Sunday, February 11, 2007

Una brezza da far diventare vento

Recuperate l'editoriale di Alberto Alesina, oggi sul Sole24Ore. Ravvisa in Europa, anche in questa brutta Europa, una «brezzolina di liberismo».

Anche in Italia, forse in modo più tenue, spira: sui giornali, nella politica - grazie a un gruppo di «Volenterosi» - e persino tra i cittadini, sempre più insofferenti per «i lacci e lacciuoli imposti da una legislazione soffocante», per i servizi scadenti offerti dalle imprese protette, e per la mancanza di meritocrazia.

Poi ci sono le brezze europee. In Francia Nicolas Sarkozy, «con un messaggio decisamente liberista, sta distanziando sempre più nei sondaggi l'avversaria socialista, Ségolène Royal. Una vittoria di Sarkozy rappresenterebbe una svolta importante per tutta l'Europa, sia attraverso l'influenza francese nella politica europea comune sia come effetto dimostrativo e simbolico».

In Svezia «il nuovo giovane ministro dell'Economia, Maud Olofsson, sta cambiando lo Stato sociale sostituendo gli aspetti più incoerenti con corretti incentivi di mercato». Molte parole, per ora, ma poco di concreto. Le riforme del mercato del lavoro in Danimarca, Svezia e, in modo meno incisivo, Italia, Germania e Spagna «hanno dato i loro frutti».

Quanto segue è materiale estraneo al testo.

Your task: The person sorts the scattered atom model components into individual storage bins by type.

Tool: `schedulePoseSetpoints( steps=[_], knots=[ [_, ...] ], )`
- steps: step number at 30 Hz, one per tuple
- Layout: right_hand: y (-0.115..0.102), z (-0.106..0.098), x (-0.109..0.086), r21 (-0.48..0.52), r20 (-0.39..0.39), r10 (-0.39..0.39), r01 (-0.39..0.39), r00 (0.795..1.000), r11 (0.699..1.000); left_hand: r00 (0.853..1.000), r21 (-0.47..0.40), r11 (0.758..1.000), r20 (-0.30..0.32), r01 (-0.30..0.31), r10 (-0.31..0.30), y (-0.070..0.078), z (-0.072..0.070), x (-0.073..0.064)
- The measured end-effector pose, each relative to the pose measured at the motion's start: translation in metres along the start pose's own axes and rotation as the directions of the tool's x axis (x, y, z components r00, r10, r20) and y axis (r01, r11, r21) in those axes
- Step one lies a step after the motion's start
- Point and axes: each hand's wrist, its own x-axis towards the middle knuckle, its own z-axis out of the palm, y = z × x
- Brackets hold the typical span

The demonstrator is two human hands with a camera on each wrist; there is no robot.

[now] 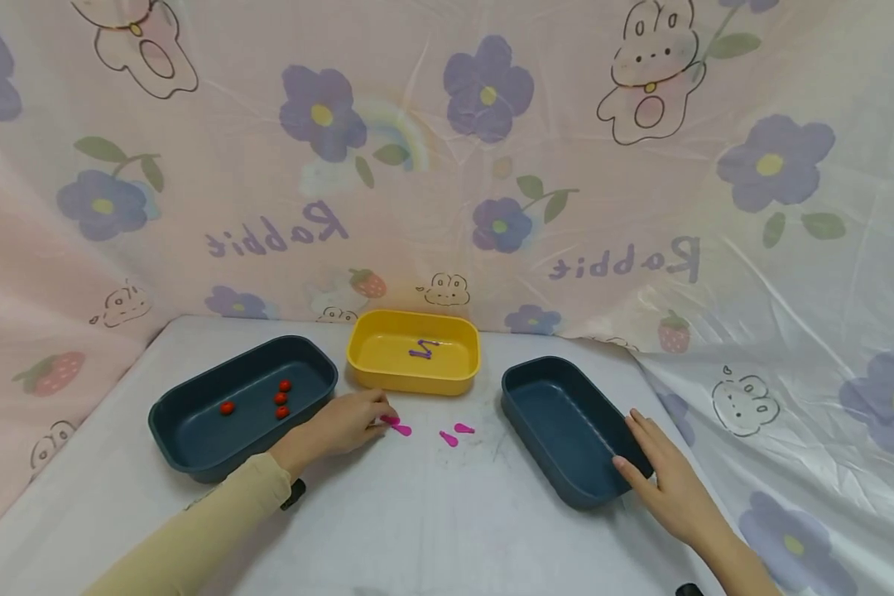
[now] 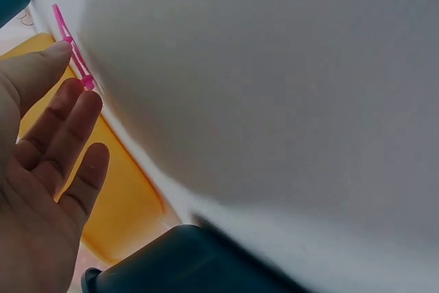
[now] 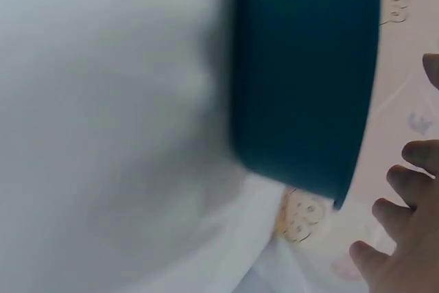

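My left hand (image 1: pixel 348 422) reaches over the white table at two small pink pieces, each with a rounded end and thin neck. Its fingertips are at the nearer pink piece (image 1: pixel 390 420); another pink piece (image 1: pixel 403 430) lies just beside it. In the left wrist view a gap shows between the thumb (image 2: pixel 51 63) and the bent fingers, with pink plastic (image 2: pixel 77 56) alongside. At the right, my right hand (image 1: pixel 663 480) is at the side of a dark blue tray (image 1: pixel 577 488), thumb over its rim. Its fingers are spread in the right wrist view; contact is unclear.
Two more pink pieces (image 1: pixel 449 439) lie mid-table. A yellow tray (image 1: pixel 417 383) at the back contains purple strips (image 1: pixel 421 353). Another dark blue tray (image 1: pixel 194 459) on the left holds several small red balls (image 1: pixel 281 399). Behind hangs a patterned cloth (image 1: pixel 417 199).
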Motion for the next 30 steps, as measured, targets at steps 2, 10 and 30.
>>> schedulePoseSetpoints(
  steps=[2,10,30],
  knots=[
    [0.007,0.000,-0.005,-0.003,0.020,0.008,-0.008,1.000,1.000,1.000,-0.019,1.000,0.007,0.014,-0.014,0.000,0.000,0.000],
    [0.023,0.002,-0.020,-0.049,0.064,0.010,-0.007,0.998,0.999,0.999,-0.042,0.998,0.008,0.046,-0.045,-0.003,0.002,0.002],
    [0.030,0.012,-0.029,-0.132,0.034,-0.028,0.032,0.999,0.991,0.999,-0.067,0.998,-0.038,-0.011,0.009,-0.009,0.006,0.001]
  ],
)
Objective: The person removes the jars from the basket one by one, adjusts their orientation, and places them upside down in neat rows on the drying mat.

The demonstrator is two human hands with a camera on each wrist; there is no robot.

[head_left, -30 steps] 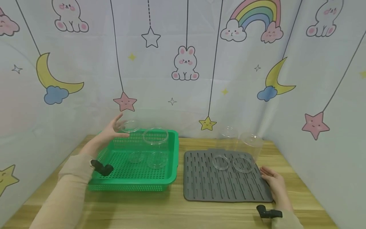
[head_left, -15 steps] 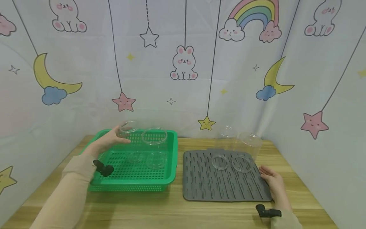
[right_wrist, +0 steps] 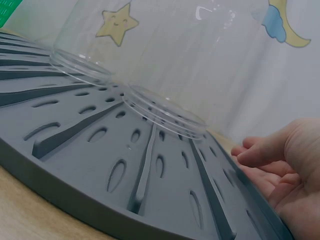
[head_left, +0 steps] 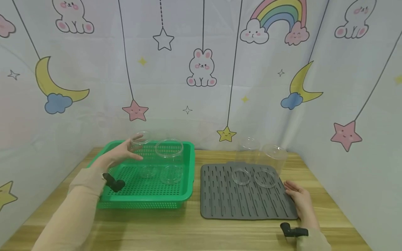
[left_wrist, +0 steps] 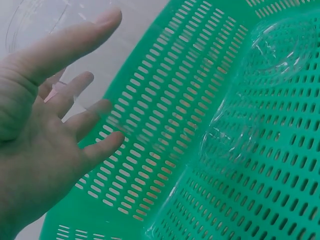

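Note:
My left hand (head_left: 120, 153) reaches over the left part of a green plastic basket (head_left: 190, 174), its fingers spread about the smaller of two upright clear cups (head_left: 140, 138). In the left wrist view the thumb (left_wrist: 75, 45) stands well apart from the fingers, which show partly through the clear wall. A wider clear cup (head_left: 169, 148) stands right beside it in the basket. My right hand (head_left: 301, 202) lies at the right edge of a grey ribbed drying mat (head_left: 220, 202), its fingers loosely bent. Two clear cups, one slimmer (head_left: 248, 150) and one wider (head_left: 273, 157), stand rim down on that mat.
The wooden table (head_left: 150, 230) carries both basket and mat, with a strip of wood between them. A pale curtain (head_left: 176, 94) with printed stars, moons and rabbits hangs behind and along the sides. Black wrist mounts (head_left: 114, 183) sit on both sleeves.
My left hand has come down from above the smaller cup's rim, and its fingers now lie lower about the cup. The right hand, the cups and the mat stay as they were.

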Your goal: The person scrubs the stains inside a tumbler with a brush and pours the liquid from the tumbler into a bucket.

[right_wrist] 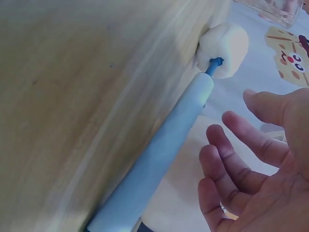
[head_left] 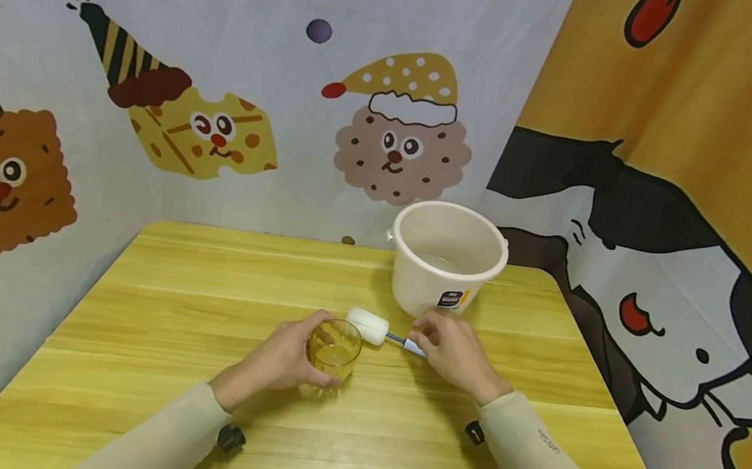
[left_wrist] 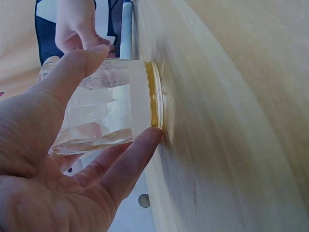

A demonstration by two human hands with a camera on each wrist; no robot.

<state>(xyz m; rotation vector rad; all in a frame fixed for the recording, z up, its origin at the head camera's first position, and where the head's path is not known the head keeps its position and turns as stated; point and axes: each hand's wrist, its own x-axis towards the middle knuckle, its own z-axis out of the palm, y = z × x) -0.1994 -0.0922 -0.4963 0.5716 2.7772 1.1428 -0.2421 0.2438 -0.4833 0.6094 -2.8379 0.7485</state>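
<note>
My left hand [head_left: 290,355] grips an amber-tinted drinking glass [head_left: 335,350], thumb on one side and fingers on the other. In the left wrist view the glass [left_wrist: 104,104] looks clear and faceted, with a golden band by its base, close to the tabletop. A sponge bottle brush [head_left: 368,326] lies on the table beyond the glass, its white foam head pointing left. My right hand [head_left: 457,350] hovers by the brush's handle [head_left: 415,347]. In the right wrist view its loosely bent fingers [right_wrist: 236,140] are apart from the pale blue handle [right_wrist: 159,150].
A cream plastic bucket [head_left: 414,272] with a dark label stands at the table's back right, just behind my right hand. The wood-grain table [head_left: 197,273] ends at a cartoon-printed curtain [head_left: 250,0] at the back and right.
</note>
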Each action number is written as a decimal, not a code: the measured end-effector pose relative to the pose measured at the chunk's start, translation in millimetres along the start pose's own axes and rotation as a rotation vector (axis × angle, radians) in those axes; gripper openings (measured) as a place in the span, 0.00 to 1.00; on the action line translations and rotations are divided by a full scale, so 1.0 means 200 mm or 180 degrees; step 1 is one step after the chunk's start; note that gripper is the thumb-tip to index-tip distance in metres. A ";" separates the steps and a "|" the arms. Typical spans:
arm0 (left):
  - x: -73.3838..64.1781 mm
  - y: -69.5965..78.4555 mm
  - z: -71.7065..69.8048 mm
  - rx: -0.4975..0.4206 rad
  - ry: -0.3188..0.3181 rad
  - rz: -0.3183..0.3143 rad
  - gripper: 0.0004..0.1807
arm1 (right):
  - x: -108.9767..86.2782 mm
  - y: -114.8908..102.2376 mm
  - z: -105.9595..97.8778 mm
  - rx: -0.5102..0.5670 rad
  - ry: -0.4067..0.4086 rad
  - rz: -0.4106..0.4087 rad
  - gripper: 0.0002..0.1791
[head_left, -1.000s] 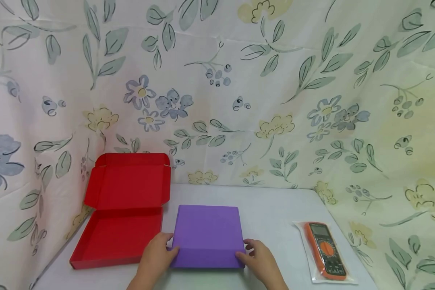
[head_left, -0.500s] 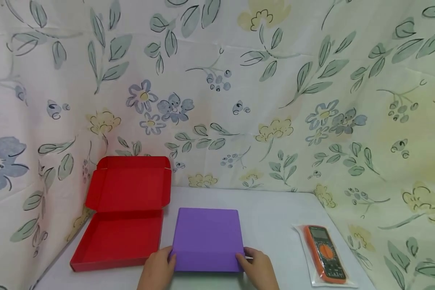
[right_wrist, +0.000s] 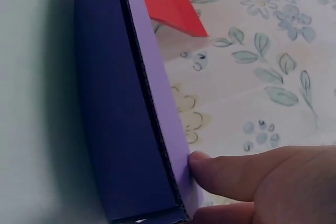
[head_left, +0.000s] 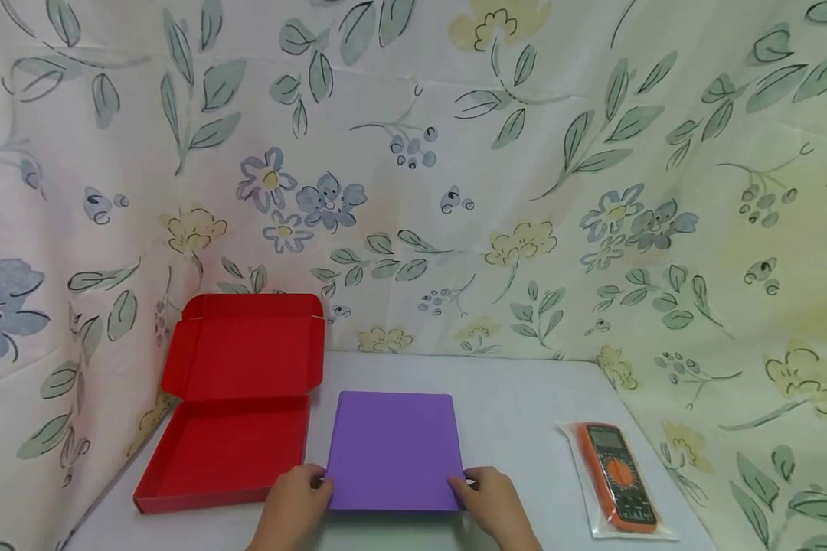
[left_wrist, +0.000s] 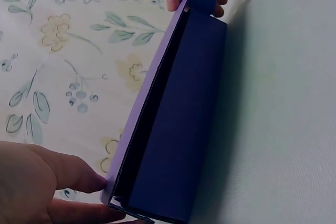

Nei Paesi nordici vengono ridotte le aliquote fiscali. L'Irlanda della "rivoluzione liberista" continua a volare. In Gran Bretagna «i laburisti sono saldamente nel campo liberista, tanto che i conservatori sembrano aver perso lo spazio politico che li distingueva».

Gli europei, osserva Alesina, non sono stupidi: sono «preoccupati del loro futuro e vogliono che i loro governi adottino politiche di cambiamento». Per questo bocciano nelle urne i governi in carica che non mantengono le aspettative riformatrici.

Cosa intendono fare, in Italia, Prodi e Padoa Schioppa? Dopo un'«illustre carriera», Alesina ipotizza che «l'unica cosa che dovrebbe importare loro è ciò che gli americani chiamano legacy, cioè come saranno valutati dalla storia». Non vorranno mica essere ricordati «come leader che, pur di non rischiare nulla, finiscono per essere superati dagli eventi e puniti dagli elettori». Dalla risposta a questa domanda dipendono le sorti del nostro paese.

Sempre sul Sole di oggi un interessante articolo di Alessandro De Nicola, che si chiede chi siano «i maggiori beneficiari delle imposte», se «tassare sia efficiente» e quanto sia «moralmente legittimo». Domande a cui dà risposte semplici ricorrendo a esempi molto, molto concreti. Per quanto riguarda i maggiori beneficiari, sono «i politici e le lobby, in quanto l'abbondanza di denaro pubblico da distribuire e la minaccia del prelievo aumenta la forza dei burocrati e i vantaggi delle lobby organizzate».

Prendiamo ad esempio la politica agricola europea, fatta di sussidi tot per bovino:
«I politici, così facendo, premiano una lobby potente (gli agricoltori), distribuiscono denaro ai loro regimi preferiti, foraggiano una leale burocrazia e qualche Onlus: in altre parole aumentano il loro potere, favorendo al contempo un gruppo di pressione».